Go through the lines of the material and tally those with the string "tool"; reply with the number alone.

↓↓↓

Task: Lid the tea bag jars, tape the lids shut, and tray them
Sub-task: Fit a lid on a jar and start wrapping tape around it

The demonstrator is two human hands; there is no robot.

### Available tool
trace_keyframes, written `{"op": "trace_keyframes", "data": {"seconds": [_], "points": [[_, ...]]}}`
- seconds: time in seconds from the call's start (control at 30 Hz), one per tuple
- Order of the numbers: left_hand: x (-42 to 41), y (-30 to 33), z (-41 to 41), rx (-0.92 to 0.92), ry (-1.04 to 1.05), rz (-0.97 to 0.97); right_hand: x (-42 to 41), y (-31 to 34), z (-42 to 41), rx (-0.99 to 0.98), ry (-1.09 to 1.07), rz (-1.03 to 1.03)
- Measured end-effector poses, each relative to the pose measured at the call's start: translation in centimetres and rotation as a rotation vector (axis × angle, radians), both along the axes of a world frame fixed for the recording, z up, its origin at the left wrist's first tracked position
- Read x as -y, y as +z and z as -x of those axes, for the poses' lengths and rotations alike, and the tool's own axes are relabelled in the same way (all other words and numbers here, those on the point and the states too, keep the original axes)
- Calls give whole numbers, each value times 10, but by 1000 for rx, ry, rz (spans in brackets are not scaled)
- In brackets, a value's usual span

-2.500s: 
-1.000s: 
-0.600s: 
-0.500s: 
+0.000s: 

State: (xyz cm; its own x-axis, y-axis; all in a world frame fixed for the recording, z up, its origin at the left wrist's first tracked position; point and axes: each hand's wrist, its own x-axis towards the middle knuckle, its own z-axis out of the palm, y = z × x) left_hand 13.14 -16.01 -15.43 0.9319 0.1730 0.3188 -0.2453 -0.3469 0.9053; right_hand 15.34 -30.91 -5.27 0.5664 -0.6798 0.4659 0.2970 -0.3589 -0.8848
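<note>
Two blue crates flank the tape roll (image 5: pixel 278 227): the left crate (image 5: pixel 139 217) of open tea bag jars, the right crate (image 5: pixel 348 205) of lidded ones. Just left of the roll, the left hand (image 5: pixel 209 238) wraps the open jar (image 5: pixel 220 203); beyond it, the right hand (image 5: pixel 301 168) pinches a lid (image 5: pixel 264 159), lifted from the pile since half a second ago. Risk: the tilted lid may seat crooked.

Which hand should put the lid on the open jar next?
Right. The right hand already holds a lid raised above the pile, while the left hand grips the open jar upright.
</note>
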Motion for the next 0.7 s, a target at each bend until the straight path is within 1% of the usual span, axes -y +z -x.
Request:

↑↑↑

TASK OUTPUT =>
2